Who did I meet yesterday for dinner? What did we talk about? What did I wear? What did I say? How did I behave? Did we go to a bar afterward? If so, how much did I drink? How did I get home? Did I lose anything, other than my memory? And so most mornings begin with a hunt for my own memory. I go through the pictures on my phone, I read the texts that I sent, I check my social media posts, I call my friends and tell them to recount to me everything that happened.
But there are moments that I can remember. Experiences that are too moving, too monumental, too important to forget, and all of these, in some way or another, are moments of love.
I remember the moment a friend told me that she was in love, the maroon V-neck dress that she had custom made and the black heeled sandals that her sister bought her for Christmas. I remember how elated she looked as she sat across from me, and how, in a strangely fitting way, her brown hair was tied in braids that night.
I remember the moment another friend announced that he had been accepted at a prestigious school abroad for his Master’s degree, the lucky blue shirt he was wearing, the white wooden chair he was sitting on that had two deep dents on it, the remnants of his affogato with vanilla ice cream that he ordered. I remember how we moved to embrace him, and how we could actually feel the joy within him.
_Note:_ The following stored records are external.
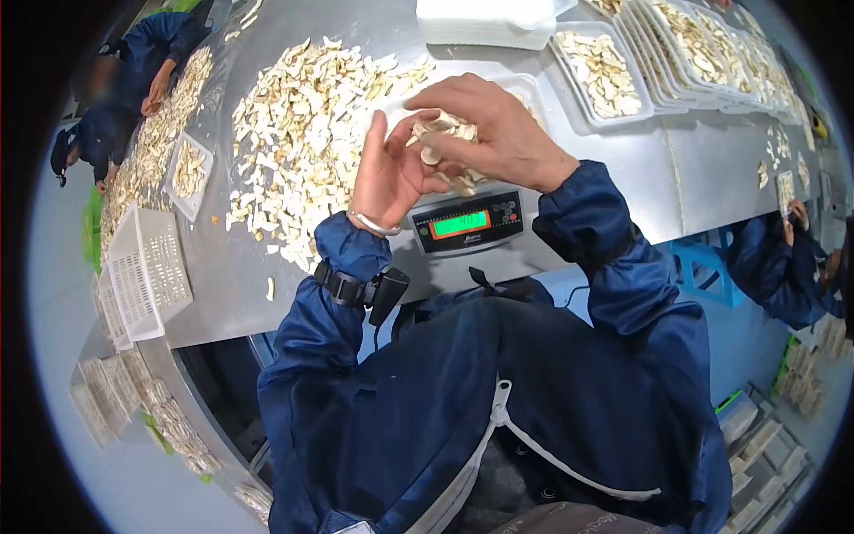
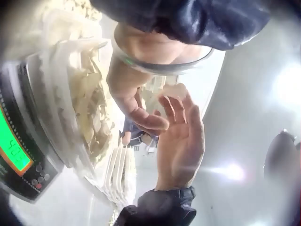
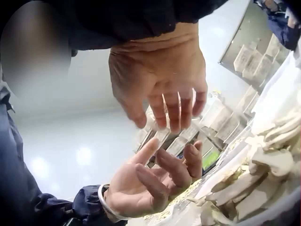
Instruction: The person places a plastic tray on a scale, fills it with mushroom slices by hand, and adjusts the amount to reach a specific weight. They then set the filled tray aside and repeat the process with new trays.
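My left hand (image 1: 389, 182) and right hand (image 1: 507, 133) face each other above a white tray (image 1: 534, 86) on the bench scale (image 1: 469, 222). Pale mushroom slices (image 1: 458, 132) show in the gap between them. In the right wrist view, the right hand (image 3: 162, 70) points its fingers downward, loosely bent and apart. Below it, the left hand (image 3: 146, 188) lies palm up with relaxed fingers. A small pale piece (image 2: 175, 90) overlaps the right fingertips in the left wrist view; I cannot tell whether they hold it. Green digits light the scale's display (image 1: 460, 222).
A broad heap of slices (image 1: 298, 151) covers the metal table to the left. Stacked empty trays (image 1: 485, 25) stand behind the scale, with filled trays (image 1: 605, 76) in a row to the right. A white perforated basket (image 1: 147, 267) sits at the left edge. Other people work at both sides.
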Tool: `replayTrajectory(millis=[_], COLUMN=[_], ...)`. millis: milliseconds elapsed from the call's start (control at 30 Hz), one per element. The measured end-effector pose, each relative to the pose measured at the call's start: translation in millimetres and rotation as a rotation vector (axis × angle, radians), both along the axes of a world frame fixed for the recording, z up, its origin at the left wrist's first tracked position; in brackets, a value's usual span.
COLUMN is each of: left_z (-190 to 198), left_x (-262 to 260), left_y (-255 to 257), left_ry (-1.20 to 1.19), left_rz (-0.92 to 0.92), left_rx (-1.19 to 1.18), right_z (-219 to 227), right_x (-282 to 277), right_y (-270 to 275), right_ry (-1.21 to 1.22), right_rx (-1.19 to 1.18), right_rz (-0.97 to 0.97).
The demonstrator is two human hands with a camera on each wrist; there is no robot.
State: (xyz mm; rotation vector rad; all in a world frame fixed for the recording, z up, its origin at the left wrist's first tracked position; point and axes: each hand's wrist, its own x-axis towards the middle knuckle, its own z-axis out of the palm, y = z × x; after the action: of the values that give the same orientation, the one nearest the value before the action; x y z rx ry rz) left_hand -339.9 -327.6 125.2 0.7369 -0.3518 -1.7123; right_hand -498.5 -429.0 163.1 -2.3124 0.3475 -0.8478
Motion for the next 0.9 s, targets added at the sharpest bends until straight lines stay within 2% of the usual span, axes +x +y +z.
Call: replayTrajectory(millis=[67, 100, 133, 200, 267, 333, 367, 467, 533, 633, 700, 800, 867, 900], left_z=[-2.5, -18.9, -34.6, -23.1, -5.0, -17.6, -22.4, -31.6, -25.8, -20.3, -20.3, -22.3, -26.3, -26.0], left_x=[11.0, 32.1, 57.8, 88.0, 112.7, 128.5, 131.7, 128.4, 107.1, 78.3, 68.0, 41.6, 11.2, 1.8], left_y=[10.1, 13.6, 19.3, 37.2, 52.5, 60.1, 62.8, 69.0, 63.2, 53.5, 50.9, 45.3, 34.5, 29.7], left_ry=[0.115, 0.216, 0.316, -0.04, -0.627, -1.252, -1.431, -1.526, -1.337, -1.558, -1.589, -1.563, -1.764, -1.79], left_rz=[0.102, 0.05, -0.002, 0.28, 0.441, 0.7, 0.764, 0.669, 0.547, 0.544, 0.513, 0.418, 0.229, 0.227], left_rx=[0.081, -0.017, -0.116, -0.046, 0.051, 0.158, 0.152, 0.0, 0.036, -0.089, -0.105, -0.204, -0.443, -0.468], right_z=[-2.0, -5.9, -10.3, -21.6, -30.0, -35.2, -40.5, -51.4, -51.7, -53.1, -52.9, -53.9, -60.9, -61.4], right_x=[-6.3, -16.8, -29.0, -59.2, -83.5, -98.7, -102.1, -105.0, -101.6, -105.3, -107.4, -95.1, -65.1, -56.1], right_y=[-3.1, -8.4, -20.6, -39.8, -47.1, -44.4, -41.8, -36.1, -32.7, -33.4, -34.5, -33.2, -27.5, -26.3], right_ry=[-0.039, -0.057, -0.135, -0.031, 0.016, 0.109, 0.116, 0.125, 0.123, 0.136, 0.141, 0.177, 0.133, 0.188], right_rx=[-0.037, 0.122, 0.168, 0.166, 0.251, 0.268, 0.28, 0.282, 0.251, 0.225, 0.212, 0.146, -0.12, -0.158], right_rz=[-0.057, -0.142, -0.194, -0.404, -0.515, -0.61, -0.628, -0.658, -0.642, -0.651, -0.659, -0.557, -0.367, -0.352])
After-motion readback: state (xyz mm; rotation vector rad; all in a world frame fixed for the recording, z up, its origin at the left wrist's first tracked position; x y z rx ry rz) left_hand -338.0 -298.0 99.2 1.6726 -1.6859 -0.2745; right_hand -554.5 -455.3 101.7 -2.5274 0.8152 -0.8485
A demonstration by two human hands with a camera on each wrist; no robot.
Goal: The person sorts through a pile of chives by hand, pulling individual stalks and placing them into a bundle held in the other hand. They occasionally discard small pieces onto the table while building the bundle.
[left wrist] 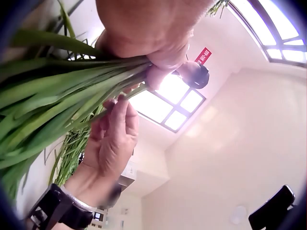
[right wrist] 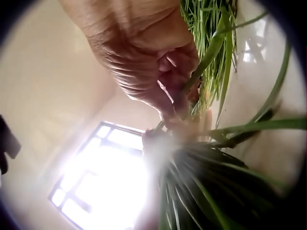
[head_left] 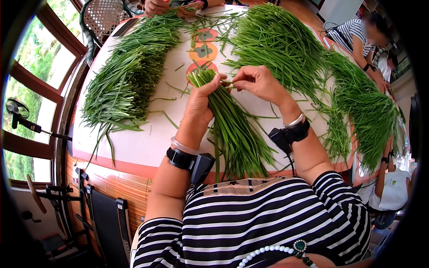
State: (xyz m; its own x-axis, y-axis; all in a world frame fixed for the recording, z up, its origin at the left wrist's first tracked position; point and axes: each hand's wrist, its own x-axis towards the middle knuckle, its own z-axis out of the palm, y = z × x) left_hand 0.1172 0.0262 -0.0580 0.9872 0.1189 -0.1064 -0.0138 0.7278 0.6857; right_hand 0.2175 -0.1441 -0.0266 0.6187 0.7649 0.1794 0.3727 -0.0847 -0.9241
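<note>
My left hand grips a thick bundle of garlic chives near its pale, evenly gathered ends, which point away from me. Long green leaves fan out from that grip toward my chest. Just right of the bundle's gripped end, my right hand pinches a single chive leaf between thumb and fingertips. In the left wrist view, the right fingertips come right up to the bundle beside the left fingers. Glare washes out part of the bundle in the right wrist view.
Large chive piles lie on the white table at the left, the back right and the far right. Loose leaves are scattered between them. Another person's hands work at the far edge; a person in stripes sits at right.
</note>
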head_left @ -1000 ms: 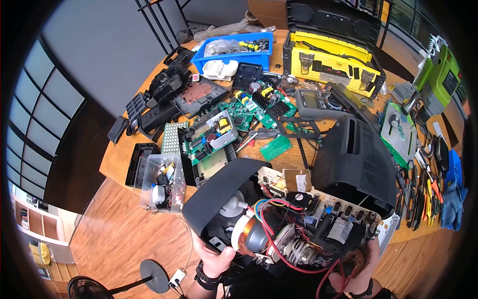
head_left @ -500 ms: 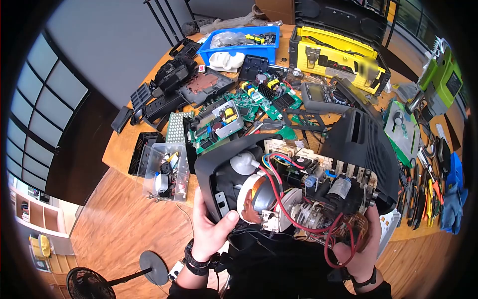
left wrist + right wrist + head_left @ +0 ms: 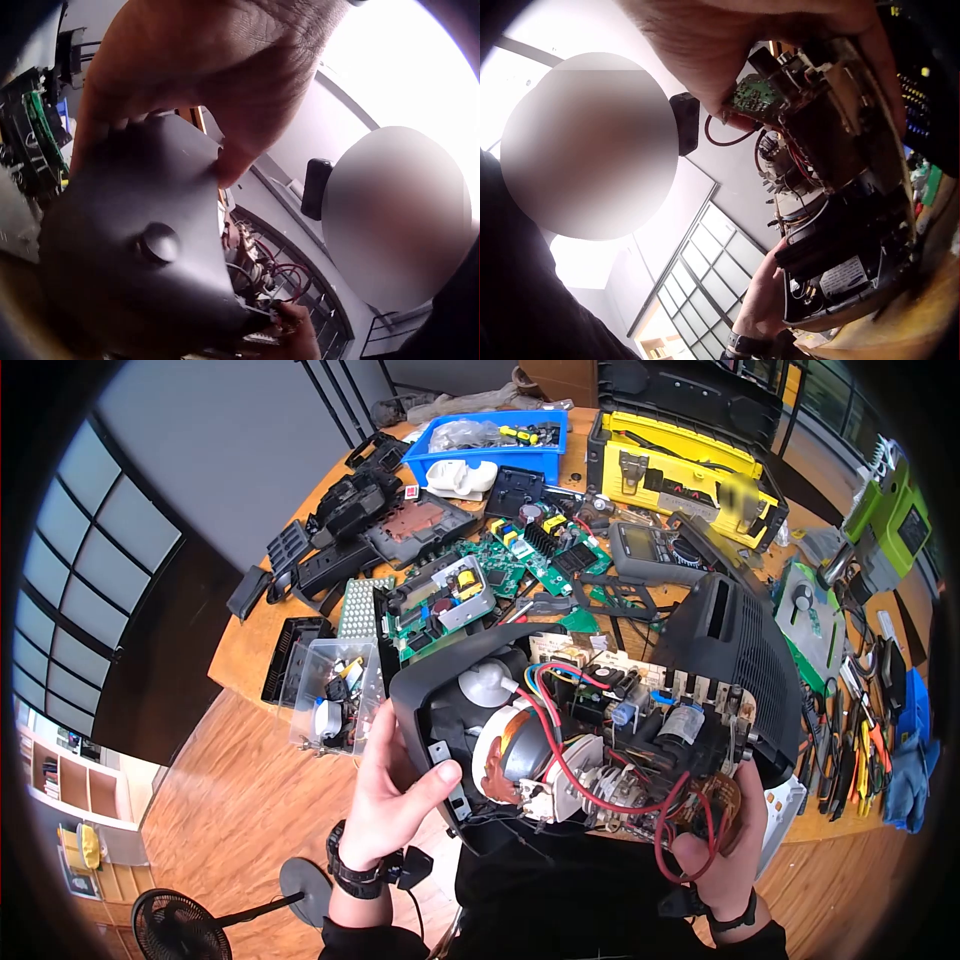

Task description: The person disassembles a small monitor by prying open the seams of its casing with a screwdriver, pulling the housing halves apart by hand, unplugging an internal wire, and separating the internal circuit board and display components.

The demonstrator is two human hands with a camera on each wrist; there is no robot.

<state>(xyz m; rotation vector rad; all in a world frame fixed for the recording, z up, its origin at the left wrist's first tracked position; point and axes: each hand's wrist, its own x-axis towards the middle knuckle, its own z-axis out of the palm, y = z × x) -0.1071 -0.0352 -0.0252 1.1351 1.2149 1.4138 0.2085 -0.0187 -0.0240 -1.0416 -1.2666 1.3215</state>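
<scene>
An opened CRT television is held between my two hands, its black front housing at the left. Inside it show the picture tube with a copper coil, looping red wires and a main circuit board. My left hand grips the housing's side, thumb over the near edge; the left wrist view shows fingers and thumb around the black plastic. My right hand grips the other end, its thumb beside the small green neck board.
Behind the television stands its black rear cover. Circuit boards, a multimeter and a clear parts box crowd the table. A blue bin and yellow toolbox sit at the back; hand tools lie right.
The television has been tilted and shifted slightly, its front housing swinging up and right. My left hand has come further into view, its thumb now spread out more. My right hand keeps its grip.
</scene>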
I remember the moment I told the person I cared about, full of fear and hesitation, that I was bipolar. I remember his hot cappuccino next to his car keys on the table between us. I remember how we did not sit across from each other or next to each other, but diagonally. I remember how I told him I felt like a fraud because all of the qualities he said he admired in me — my unpredictability, my creativity, my frustratingly stubborn mind — was merely because of my condition. I remember how he did not look away, did not express disdain or surprise, did not even ask me questions. I remember how he said, “For me, you are not exceptional because of your condition. You are exceptional because you are you.”
There are long passages of time that I remember. I am not talking about years, which in my mind seem insignificantly long. I am not talking about months, which in my mind seem to disappear within a blink. I am not talking weeks or hours. I am talking about minutes.
There are minutes that I recall where life occurred. There are minutes where I remember what happened, in my life and beyond — conversations, friendships, weddings, funerals, breakups, relationships, illnesses, wars, births, the good, the bad and the beautiful — that are imprinted in my memory, without my knowledge or my consent.
The people around me no longer ask, “How could you remember?” but rather, “Do you remember?” And when I tell them that I do, I will assist them in exploring their mind, in finding whether there are traces of that certain memory left, and if not, as most often the case is, I remind them of the grand, lasting memory that they have lost (a passage in a book, the color of a blouse, the position of a person’s hands).
Even so, I cannot expect this degree of comprehension and patience from everyone, especially those I am not familiar with. And it is difficult, living as a human being is difficult, understanding it is difficult, explaining it, even more so. But here it is: the good, the bad and the beautiful.
Rain Chudori is an Indonesian writer and translator. She is also the founder and creative director of the literary journal, The Murmur House.